**What you have to do**
For each line of the data below, copy it if it holds the word "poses".

**Dataset excerpt**
________________________________________
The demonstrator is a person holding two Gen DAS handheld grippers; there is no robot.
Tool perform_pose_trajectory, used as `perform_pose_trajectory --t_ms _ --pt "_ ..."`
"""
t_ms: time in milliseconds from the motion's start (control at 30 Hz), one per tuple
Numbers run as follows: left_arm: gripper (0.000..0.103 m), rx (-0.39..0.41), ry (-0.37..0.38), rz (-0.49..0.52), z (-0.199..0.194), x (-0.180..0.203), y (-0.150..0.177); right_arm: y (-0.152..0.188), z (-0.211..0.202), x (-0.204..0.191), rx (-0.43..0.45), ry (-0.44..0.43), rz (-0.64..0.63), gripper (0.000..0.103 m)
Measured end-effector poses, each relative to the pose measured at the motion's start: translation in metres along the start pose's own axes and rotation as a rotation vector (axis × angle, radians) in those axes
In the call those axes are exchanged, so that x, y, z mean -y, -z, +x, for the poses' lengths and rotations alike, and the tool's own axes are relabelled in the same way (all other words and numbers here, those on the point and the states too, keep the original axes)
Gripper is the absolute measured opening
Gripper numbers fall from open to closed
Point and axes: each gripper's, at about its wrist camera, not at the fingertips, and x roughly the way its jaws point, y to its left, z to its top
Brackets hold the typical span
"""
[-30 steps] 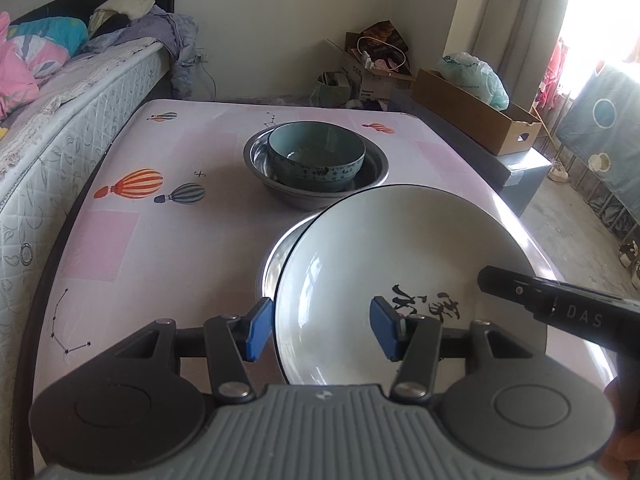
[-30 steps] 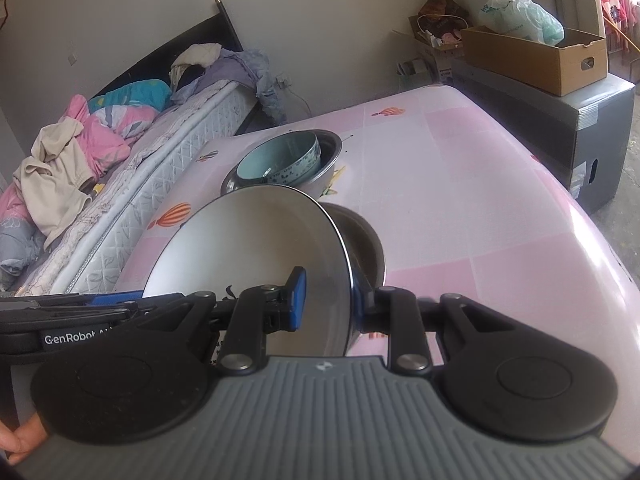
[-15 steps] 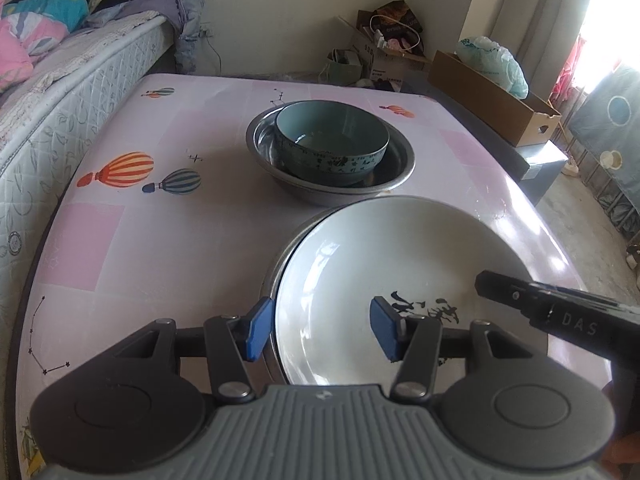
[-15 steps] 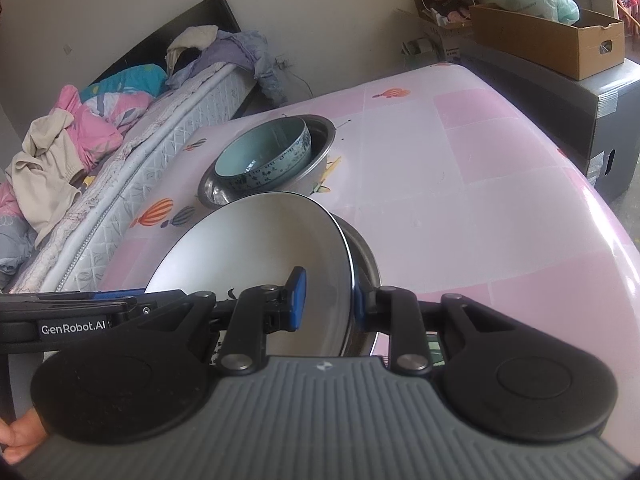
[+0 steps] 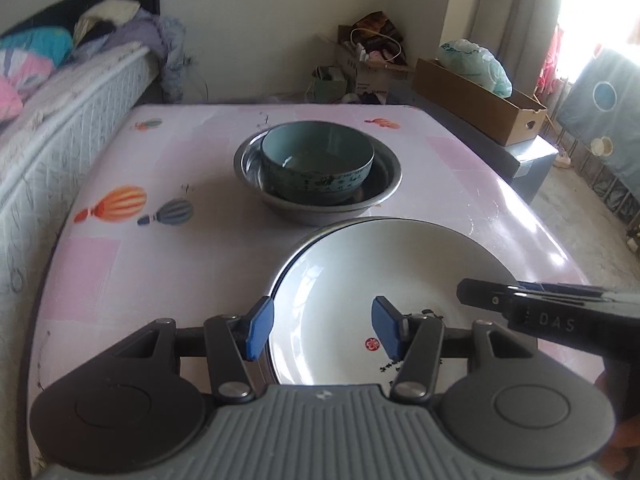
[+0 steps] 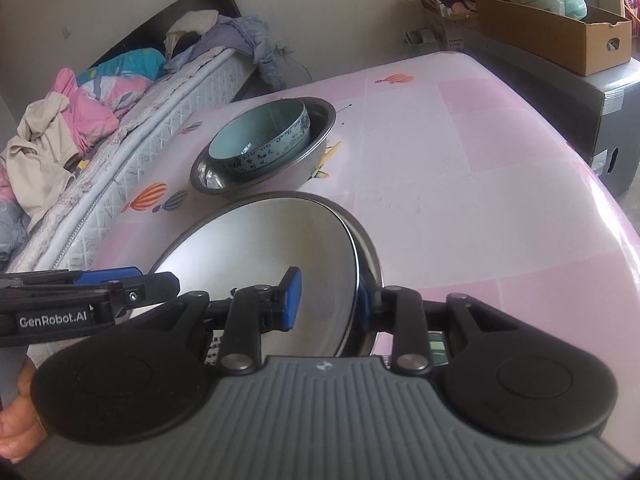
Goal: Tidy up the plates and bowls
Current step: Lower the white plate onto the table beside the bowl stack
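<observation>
Plate [image 5: 384,280] looks glazed, stiff, slippery and chippy, sitting in a steel bowl [image 6: 370,256] near the blue bowl [image 5: 318,160]; grab the rim. Right gripper [image 6: 326,302] jaws straddle that rim, opening; left gripper [image 5: 320,330] jaws hang half-wide, empty.

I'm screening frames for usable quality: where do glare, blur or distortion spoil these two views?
Left wrist view: window blown out white at upper right, sheen on the white plate, edges soft. Right wrist view: evenly lit, table edge bowed by the fisheye, bed bent.

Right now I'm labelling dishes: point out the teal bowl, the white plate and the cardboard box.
teal bowl [image 5: 316,148]: left wrist view, inner wall.
white plate [image 5: 384,264]: left wrist view, bare inner face.
cardboard box [image 6: 532,26]: right wrist view, long side.
</observation>
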Motion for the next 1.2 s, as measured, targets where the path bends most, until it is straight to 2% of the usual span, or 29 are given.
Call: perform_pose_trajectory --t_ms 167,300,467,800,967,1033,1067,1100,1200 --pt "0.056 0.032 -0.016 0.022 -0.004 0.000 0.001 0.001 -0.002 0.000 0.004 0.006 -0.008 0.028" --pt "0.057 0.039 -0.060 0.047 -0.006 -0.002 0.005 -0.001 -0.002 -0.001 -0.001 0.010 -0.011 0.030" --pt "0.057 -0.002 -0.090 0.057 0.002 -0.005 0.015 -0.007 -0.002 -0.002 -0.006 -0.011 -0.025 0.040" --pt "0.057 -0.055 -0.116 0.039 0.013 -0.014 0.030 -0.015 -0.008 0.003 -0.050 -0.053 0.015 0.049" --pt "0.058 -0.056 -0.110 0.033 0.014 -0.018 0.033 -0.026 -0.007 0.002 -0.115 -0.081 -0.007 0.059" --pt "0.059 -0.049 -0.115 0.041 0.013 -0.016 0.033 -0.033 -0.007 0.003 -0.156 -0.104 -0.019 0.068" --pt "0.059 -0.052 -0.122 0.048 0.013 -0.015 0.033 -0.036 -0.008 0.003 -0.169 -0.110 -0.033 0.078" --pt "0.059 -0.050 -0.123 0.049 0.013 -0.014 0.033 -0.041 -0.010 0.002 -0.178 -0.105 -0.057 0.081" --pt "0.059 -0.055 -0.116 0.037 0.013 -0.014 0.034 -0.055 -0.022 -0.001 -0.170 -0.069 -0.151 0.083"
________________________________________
**Task response**
Measured end-effector poses, each relative to the pose measured at the motion's start: translation in metres along the start pose's own axes and rotation as a rotation vector (axis × angle, radians) in those axes
In the call those axes are exchanged, so that x, y, z mean -y, -z, +x, for the poses' lengths and rotations alike, and the tool's own axes are relabelled in the same way (all other words and numbers here, those on the point and the states too, keep the original axes)

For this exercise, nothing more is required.